I don't know, does the above count?

  | [*]: The reason why I looked at the spec is that, under Plan9, there is
  | a feature that I find quite neat and consistent: utilities can be
  | organized in subfolders and one can invoke from the shell (rc(1)) an
  | utility like this: "ip/ipconfig ...". This organized the utilities in
  | groups, instead of putting everything flat in a directory.

Yes, some people like that, and there are one or two shells which allow
it I think (not typical POSIX type shells) - you can accomplish that, more
or less, by just adding all those directories to PATH, and then you get to
avoid typing the "ip/" part of the name.

  | I thus wanted to see how I could add this (it is not POSIX compliant)

No, it isn't, POSIX requires that any command with a '/' in its name
be simply executed (from the filesystem) using the name given, without
any other processing (of the command name).

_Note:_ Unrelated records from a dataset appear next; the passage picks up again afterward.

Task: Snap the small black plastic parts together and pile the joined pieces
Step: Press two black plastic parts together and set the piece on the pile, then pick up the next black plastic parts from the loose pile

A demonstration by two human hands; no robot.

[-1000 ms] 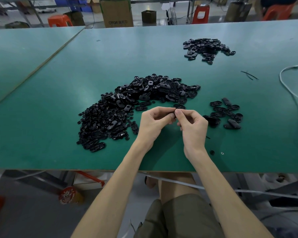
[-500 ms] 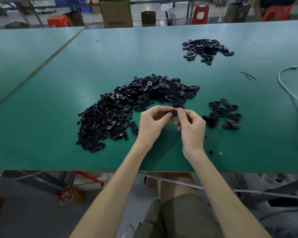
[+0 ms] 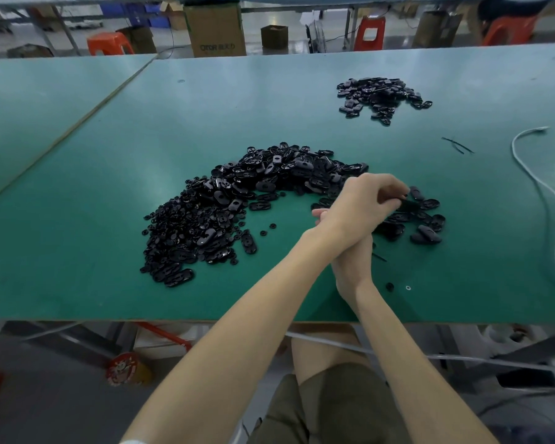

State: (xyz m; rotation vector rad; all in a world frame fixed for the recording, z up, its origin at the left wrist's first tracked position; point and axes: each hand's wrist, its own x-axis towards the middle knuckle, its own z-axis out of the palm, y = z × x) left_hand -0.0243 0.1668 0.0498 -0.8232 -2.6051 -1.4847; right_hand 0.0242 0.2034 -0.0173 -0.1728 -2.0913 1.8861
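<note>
A big heap of loose black plastic parts [image 3: 231,213] lies on the green table [image 3: 93,174], left of my hands. My left hand [image 3: 362,206] reaches across to the right, over my right hand, and pinches a black piece [image 3: 409,205] at its fingertips, just above the small pile of joined pieces [image 3: 428,230]. My right hand [image 3: 350,264] sits on the table under the left wrist and is mostly hidden. Only its fingertips poke out to the left, with nothing seen in them.
Another pile of black pieces [image 3: 378,94] lies far back on the right. A white cable [image 3: 551,193] curves along the right side, with thin black strands [image 3: 457,145] near it. Two tiny bits [image 3: 390,286] lie near the front edge. Boxes and stools stand beyond the table.
Both hands were pressing a piece together at the table's middle. Now my left hand has swung right with the piece, over the small pile, crossing above my right hand.
</note>
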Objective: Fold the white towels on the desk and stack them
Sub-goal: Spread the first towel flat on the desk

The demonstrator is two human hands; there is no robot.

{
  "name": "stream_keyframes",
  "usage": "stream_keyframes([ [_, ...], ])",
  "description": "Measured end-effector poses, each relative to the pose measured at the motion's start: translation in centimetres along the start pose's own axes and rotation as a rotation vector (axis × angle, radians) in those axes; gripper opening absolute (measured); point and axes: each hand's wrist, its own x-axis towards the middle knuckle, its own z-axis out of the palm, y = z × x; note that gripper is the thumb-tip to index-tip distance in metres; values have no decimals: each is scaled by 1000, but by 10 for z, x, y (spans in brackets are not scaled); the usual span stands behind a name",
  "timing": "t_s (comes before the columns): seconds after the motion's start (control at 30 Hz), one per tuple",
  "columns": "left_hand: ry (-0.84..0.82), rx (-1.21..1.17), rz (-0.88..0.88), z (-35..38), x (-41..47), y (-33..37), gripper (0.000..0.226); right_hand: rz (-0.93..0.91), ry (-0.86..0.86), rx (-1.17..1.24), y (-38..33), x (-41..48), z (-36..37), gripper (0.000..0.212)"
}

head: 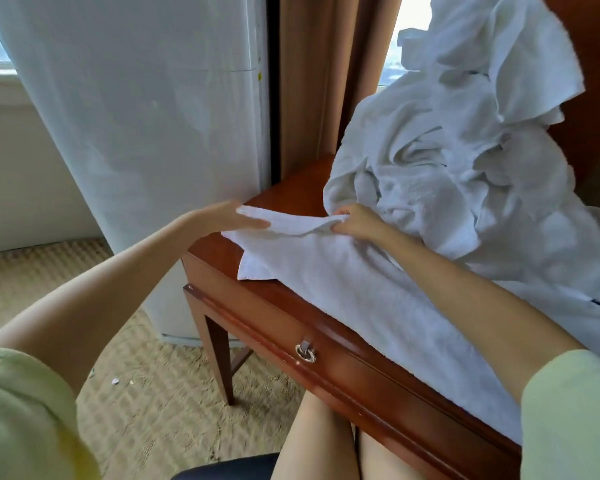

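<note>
The fingers (342, 221) of the right hand (359, 223) are curled, pinching the far edge of a white towel (343, 282). The left hand (222, 218) meets the same edge with its fingers stretched straight, though whether it clamps cannot be told. The towel lies spread along the near side of the desk (291, 192), with the unfolded pile of towels (447, 161) touching it at the far right. For a clean fold, both hands should probably pull the edge taut and level, then lay it corner to corner on the near edge.
</note>
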Motion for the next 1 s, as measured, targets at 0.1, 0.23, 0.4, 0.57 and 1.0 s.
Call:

  | by setting an option, without disturbing much the POSIX behavior
  | or introducing security problems that the POSIX spec had tried to
  | address...

It isn't really a security issue I think - just isn't the way that
shells have ever worked (way back to the Thompson shell) - either
there's a path search (in that shell the directories to examine, and
their order, was built into the shell, no way for users to alter it)
for simple one-segment names (no '/') and others are simply exec'd.
That's very hard to change now (in general, an option could allow it
though) as it is so ingrained in how people work.